Ciscaucasian hamster
- Conservation status: Least Concern (IUCN 3.1)

Scientific classification
- Kingdom: Animalia
- Phylum: Chordata
- Class: Mammalia
- Infraclass: Placentalia
- Order: Rodentia
- Family: Cricetidae
- Subfamily: Cricetinae
- Genus: Mesocricetus
- Species: M. raddei
- Binomial name: Mesocricetus raddei (Nehring, 1894)
- Synonyms: Cricetus nigricans (Brandt, 1832); Cricetus raddei Nehring, 1894; Mesocricetus nigriculus Nehring, 1898; Mesocricetus raddei avaricus Ognev & Heptner, 1927;

= Ciscaucasian hamster =

- Genus: Mesocricetus
- Species: raddei
- Authority: (Nehring, 1894)
- Conservation status: LC
- Synonyms: Cricetus nigricans (Brandt, 1832), Cricetus raddei Nehring, 1894, Mesocricetus nigriculus Nehring, 1898, Mesocricetus raddei avaricus Ognev & Heptner, 1927

Species of rodent

The Ciscaucasian hamster (Mesocricetus raddei) is a species of rodent in the family Cricetidae. It is also known as the Georgian hamster and is found only in Georgia and Russia. The scientific name of this species honors the German naturalist Gustav Radde.

==Distribution and habitat==

This hamster occurs on the northern slopes of the Caucasus and Ciscaucasia, between Dagestan, the Don River and the Sea of Azov. It is also known from a single record in Georgia. It appears to be extending its range north and north-westwards in its plains habitats but in the mountains the population remains stable. It is found in grassy steppes and also mountain steppes at elevations from 1600 to 2300 m above sea level. It favours pasture and cultivated land and also occurs in belts of trees and rough grass between fields but not in dense woodland.

==Morphology and biology==
Hamsters of the species found in mountainous regions are larger than the ones found on the plains. They are about 28 cm long with a short tail, 1.5 cm long. They are yellowish-brown above with creamy white throat and underparts and a black ventral region. There are two broad black stripes at the shoulder and the ears are large and rounded. This hamster is considered an agricultural pest. It is mainly nocturnal, emerging at dusk to feed on grasses and herbs in spring and early summer, and on seeds, crops and roots in the autumn. The burrow is extensive and has several exits in the mountain subspecies but only one on the plains. Large stores of food (up to 16 kg) are laid up in the autumn before hibernation which lasts for four to six months depending on the temperature and altitude.

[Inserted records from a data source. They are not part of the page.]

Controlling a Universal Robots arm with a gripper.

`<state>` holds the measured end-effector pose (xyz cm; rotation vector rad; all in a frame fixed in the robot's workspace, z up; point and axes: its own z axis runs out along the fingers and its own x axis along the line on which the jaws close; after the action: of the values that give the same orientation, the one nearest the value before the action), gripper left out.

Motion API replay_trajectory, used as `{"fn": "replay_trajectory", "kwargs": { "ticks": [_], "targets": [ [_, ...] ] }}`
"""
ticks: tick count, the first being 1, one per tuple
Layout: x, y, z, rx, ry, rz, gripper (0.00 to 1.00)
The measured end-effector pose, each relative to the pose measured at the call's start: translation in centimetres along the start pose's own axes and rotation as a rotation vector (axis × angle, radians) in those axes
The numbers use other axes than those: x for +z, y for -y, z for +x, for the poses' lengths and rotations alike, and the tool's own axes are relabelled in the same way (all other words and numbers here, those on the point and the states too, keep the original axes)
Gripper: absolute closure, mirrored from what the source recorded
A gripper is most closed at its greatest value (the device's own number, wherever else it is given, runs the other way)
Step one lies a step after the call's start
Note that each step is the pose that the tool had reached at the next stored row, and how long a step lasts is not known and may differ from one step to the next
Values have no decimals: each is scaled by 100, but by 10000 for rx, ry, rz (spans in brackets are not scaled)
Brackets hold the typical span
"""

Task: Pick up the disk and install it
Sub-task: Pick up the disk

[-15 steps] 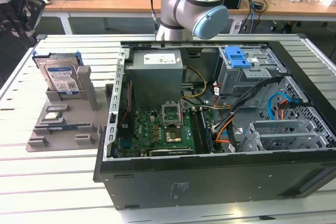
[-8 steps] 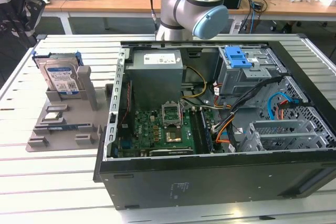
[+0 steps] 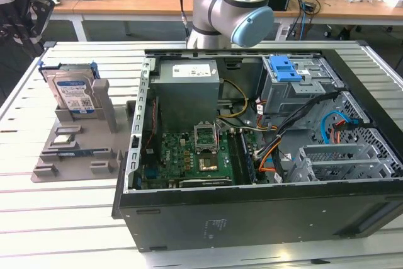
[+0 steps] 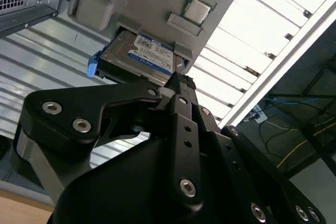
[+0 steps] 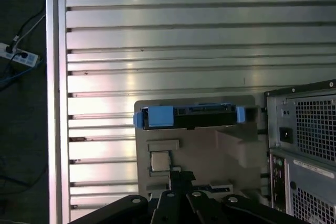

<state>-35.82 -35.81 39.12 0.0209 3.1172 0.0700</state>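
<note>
The disk [image 3: 74, 96] stands upright in the grey stand [image 3: 104, 131], probably for easy grasping; the gripper [image 4: 179, 81], jaws clenched empty, hovers near the stand.

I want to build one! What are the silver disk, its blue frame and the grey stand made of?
The flat silver rectangular disk looks like metal: dull sheen around its paper-like label. Its blue frame looks like smooth plastic, evenly coloured. The grey stand seems matte plastic, though I'm unsure.
</note>
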Motion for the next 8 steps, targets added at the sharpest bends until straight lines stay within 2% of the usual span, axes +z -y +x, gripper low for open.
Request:
{"fn": "replay_trajectory", "kwargs": {
  "ticks": [5, 7, 8],
  "targets": [
    [0, 0, 0, -1075, -48, -25, 90],
    [0, 0, -1, -1711, -77, -39, 90],
    [0, 0, -1, -1804, -81, -42, 90]
  ]
}}
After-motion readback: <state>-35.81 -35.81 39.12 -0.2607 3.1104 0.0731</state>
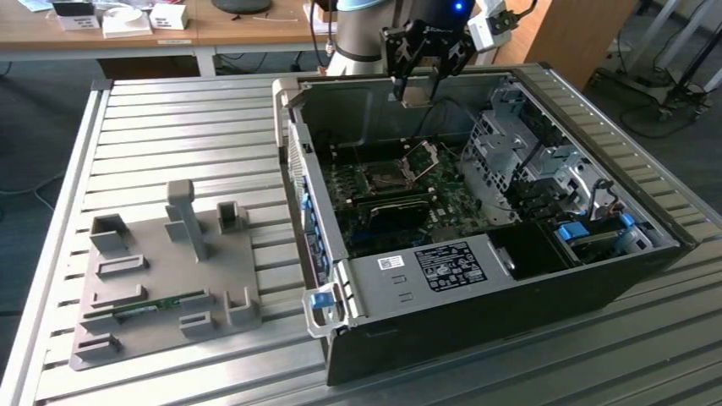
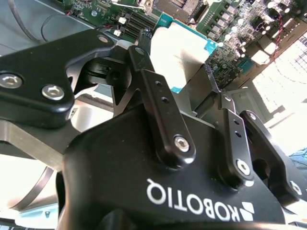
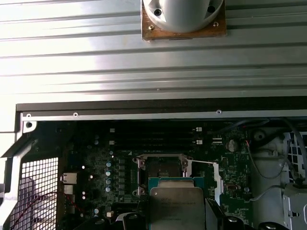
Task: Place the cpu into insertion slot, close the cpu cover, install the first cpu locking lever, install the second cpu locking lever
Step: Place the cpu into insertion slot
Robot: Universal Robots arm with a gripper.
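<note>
One black two-fingered pincer (image 1: 414,95) hangs above the far side of the open black computer case (image 1: 587,296), closed on the small flat square silver-grey cpu (image 3: 176,203), which the first wrist view shows clamped by its edges. Below it, on the green motherboard (image 1: 451,203), the square dark metal-rimmed insertion slot (image 1: 376,178) lies uncovered. The thin silvery cpu cover (image 1: 424,159) stands tilted up at the slot's edge, toward the exterior view's right. The case rests on a ribbed metal table (image 1: 181,144), beside a grey moulded fixture block (image 1: 147,279).
</note>
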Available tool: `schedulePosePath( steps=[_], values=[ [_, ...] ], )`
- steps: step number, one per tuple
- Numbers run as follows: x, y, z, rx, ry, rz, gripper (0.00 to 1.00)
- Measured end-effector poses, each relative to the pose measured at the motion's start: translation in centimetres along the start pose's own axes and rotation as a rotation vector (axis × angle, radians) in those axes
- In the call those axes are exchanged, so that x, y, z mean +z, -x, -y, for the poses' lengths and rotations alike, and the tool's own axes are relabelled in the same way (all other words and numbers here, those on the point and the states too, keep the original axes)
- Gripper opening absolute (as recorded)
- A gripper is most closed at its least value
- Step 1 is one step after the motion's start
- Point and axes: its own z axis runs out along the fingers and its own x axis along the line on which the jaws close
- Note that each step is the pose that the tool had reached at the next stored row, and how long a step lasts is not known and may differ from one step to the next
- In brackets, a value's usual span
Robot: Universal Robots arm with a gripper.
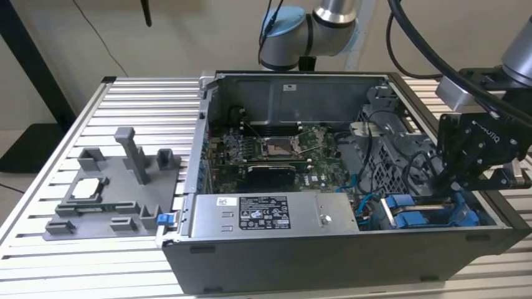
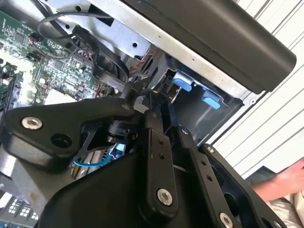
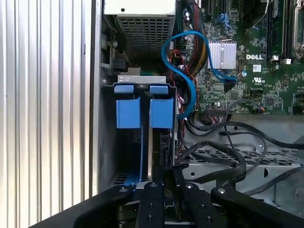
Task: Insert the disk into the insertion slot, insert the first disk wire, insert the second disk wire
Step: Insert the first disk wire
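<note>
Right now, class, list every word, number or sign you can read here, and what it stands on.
Black-and-white sticker on the grey metal box: print too small to read.
Green board: a white maker's logo; other print too small.
White label on the case's back wall: blurred.
</note>
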Motion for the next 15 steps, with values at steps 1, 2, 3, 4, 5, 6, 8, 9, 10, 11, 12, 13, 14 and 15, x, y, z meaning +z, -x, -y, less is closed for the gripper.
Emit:
schedulePosePath(
  steps=[1,2,3,4,5,6,8,9,10,11,12,13,14,15],
  values=[
    [0.01,0.00,0.00,0.000,-0.0006,0.0001,0.00],
    [0.01,-0.01,0.00,0.000,-0.0007,-0.0002,0.00],
    [0.01,-0.04,0.00,0.000,-0.0008,-0.0003,0.00],
    [0.02,-0.07,0.00,0.000,-0.0008,-0.0002,0.00],
    [0.01,-0.09,0.00,0.000,-0.0008,-0.0003,0.00],
    [0.02,-0.12,0.00,0.000,-0.0008,-0.0001,0.00],
    [0.10,-0.11,-0.01,0.000,-0.0010,-0.0002,0.00],
    [0.16,-0.11,-0.01,0.000,-0.0013,-0.0001,0.00],
    [0.26,-0.11,-0.02,0.000,-0.0017,0.0001,0.00],
    [0.32,-0.11,-0.03,0.000,-0.0025,-0.0005,0.00],
    [0.41,-0.11,-0.04,0.000,-0.0030,-0.0002,0.00],
    [0.51,-0.11,-0.03,0.000,-0.0035,-0.0001,0.00],
    [0.62,-0.11,-0.03,0.000,-0.0042,-0.0003,0.00],
    [0.75,-0.11,-0.04,0.000,-0.0047,-0.0009,0.00]
  ],
)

This food is mostly eaten in the spring upon emergence from hibernation. In the mountains there are two generations each year but on the plains there may be three or four. Litter size is up to twenty and averages about twelve. This fecundity means that the species can recover quickly after harsh winters and the population size is subject to considerable fluctuations.

==Economic significance==
In some years M. raddei becomes a considerable pest of agricultural crops. It can damage cereals and perennial grasses, disrupt potato plantings, melon fields and vegetable gardens. Close to the burrow the vegetation may be completely destroyed. It is sometimes trapped for its fur.